What Is RAG? Definition, Examples & Guide

RAG is Retrieval-Augmented Generation (RAG) is a technique that retrieves relevant documents or data from external sources and feeds them into a language model to generate more accurate, contextual responses.. In the context of ai,
it refers to In AI applications, RAG enables language models to access current information, proprietary data, or domain-specific knowledge without retraining, improving factual accuracy and reducing hallucinations in generated outputs..

How RAG Works

RAG operates in two stages: first, a retrieval system searches a knowledge base or document collection for relevant passages based on the user's query; second, these retrieved passages are combined with the original query and sent to a language model, which generates a response grounded in the retrieved context.

RAG Examples

  • A customer support chatbot uses RAG to retrieve relevant product documentation and past support tickets when answering customer questions, ensuring responses reference accurate specifications and previous solutions.
  • A legal research tool retrieves relevant case law and statutes from a database, then uses a language model to synthesize findings and generate summaries tailored to a specific legal question.
  • An enterprise Q&A system retrieves internal company documents, policies, and reports when employees ask questions, allowing the model to provide answers grounded in official organizational knowledge.

Why RAG Matters

RAG solves a critical limitation of standalone language models: their knowledge cutoffs and tendency to generate plausible-sounding but incorrect information.

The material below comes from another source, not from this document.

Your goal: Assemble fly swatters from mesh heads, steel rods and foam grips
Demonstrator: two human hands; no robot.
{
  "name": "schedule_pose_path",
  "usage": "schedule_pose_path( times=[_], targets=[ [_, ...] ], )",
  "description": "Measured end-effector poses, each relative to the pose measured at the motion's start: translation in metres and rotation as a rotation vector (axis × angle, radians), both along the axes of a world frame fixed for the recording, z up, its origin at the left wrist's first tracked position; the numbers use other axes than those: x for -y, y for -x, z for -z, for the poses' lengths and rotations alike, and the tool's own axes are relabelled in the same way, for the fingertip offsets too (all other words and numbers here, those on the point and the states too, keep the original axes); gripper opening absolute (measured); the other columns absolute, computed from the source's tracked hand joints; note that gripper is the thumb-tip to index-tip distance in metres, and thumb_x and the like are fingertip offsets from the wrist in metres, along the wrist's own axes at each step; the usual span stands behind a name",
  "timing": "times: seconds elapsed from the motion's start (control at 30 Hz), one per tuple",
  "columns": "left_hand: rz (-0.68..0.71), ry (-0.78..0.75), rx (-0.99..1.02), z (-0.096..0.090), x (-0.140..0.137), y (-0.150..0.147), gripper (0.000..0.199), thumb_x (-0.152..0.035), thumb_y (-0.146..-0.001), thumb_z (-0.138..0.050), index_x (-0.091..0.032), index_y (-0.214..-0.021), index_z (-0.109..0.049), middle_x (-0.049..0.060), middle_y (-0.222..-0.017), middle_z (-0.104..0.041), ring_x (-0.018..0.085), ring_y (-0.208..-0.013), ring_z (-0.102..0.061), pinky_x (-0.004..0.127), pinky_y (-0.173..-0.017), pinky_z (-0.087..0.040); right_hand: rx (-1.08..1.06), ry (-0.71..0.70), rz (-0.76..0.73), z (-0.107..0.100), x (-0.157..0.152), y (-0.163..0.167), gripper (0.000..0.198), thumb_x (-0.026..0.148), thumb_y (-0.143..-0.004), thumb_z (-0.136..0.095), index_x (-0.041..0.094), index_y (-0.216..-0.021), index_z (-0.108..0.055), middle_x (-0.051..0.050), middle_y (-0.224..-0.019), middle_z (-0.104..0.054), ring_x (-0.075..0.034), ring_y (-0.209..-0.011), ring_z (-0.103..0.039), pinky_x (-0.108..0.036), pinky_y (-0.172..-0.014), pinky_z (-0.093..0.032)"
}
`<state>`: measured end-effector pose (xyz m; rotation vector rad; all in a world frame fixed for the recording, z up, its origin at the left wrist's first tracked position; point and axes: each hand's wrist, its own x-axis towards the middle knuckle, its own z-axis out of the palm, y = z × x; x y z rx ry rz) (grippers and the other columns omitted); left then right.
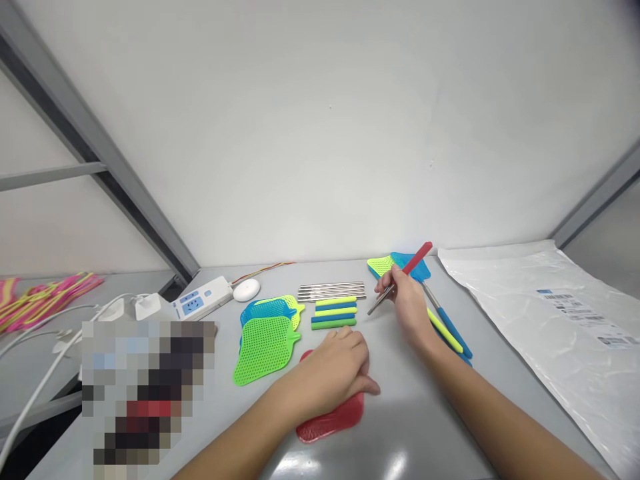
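My left hand (345, 360) lies over a red fly swatter head (333, 423), with its fingers curled in on it and covering much of its upper part. Between the fingers of my right hand (406, 298) is a metal rod (378, 303) with a red handle (418, 259) on its upper end; the rod slants down to the left. Left of my hands lie loose swatter heads: a green one (265, 350), a blue one (267, 310) and a yellow one (296, 304). Several metal rods (331, 291) lie behind a row of coloured handles (334, 313).
Behind and beneath my right arm lie swatters with rods and handles attached, among them a blue head (419, 265) and a yellow handle (447, 333). A white plastic package (530, 320) covers the right side. At left are a power strip (203, 298), a white disc (247, 289) and cables.
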<state>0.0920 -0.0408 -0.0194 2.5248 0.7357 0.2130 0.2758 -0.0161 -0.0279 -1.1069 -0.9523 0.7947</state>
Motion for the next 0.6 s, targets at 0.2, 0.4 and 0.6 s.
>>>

By grounding responses in retrieved, verified sources, RAG systems deliver more reliable outputs for knowledge-intensive tasks while remaining cost-effective compared to model retraining.

Common Mistakes with RAG

  • Assuming RAG eliminates hallucinations entirely—the model can still misinterpret or misuse retrieved passages, so output validation remains necessary.
  • Retrieving too much context without quality filtering, which can overwhelm the language model and degrade response quality through information overload.
  • Neglecting to update the underlying knowledge base, resulting in stale or outdated information being retrieved and presented as current.

Related Terms

Frequently Asked Questions

What does RAG mean?

RAG stands for Retrieval-Augmented Generation. It's a method where a language model retrieves relevant external documents or data before generating a response, ensuring answers are grounded in verified sources rather than relying solely on the model's training data.

Why is RAG important?

RAG is important because it enables language models to access current information, handle proprietary or specialized knowledge, and reduce factual errors. This makes AI systems more reliable for professional and enterprise applications where accuracy is non-negotiable.

How do I use RAG?

To use RAG, you need three components: a document collection or knowledge base, a retrieval mechanism (typically using vector search or keyword matching), and a language model. You pass a user query to the retrieval system, combine the retrieved results with the query, and send the combined input to the language model for generation.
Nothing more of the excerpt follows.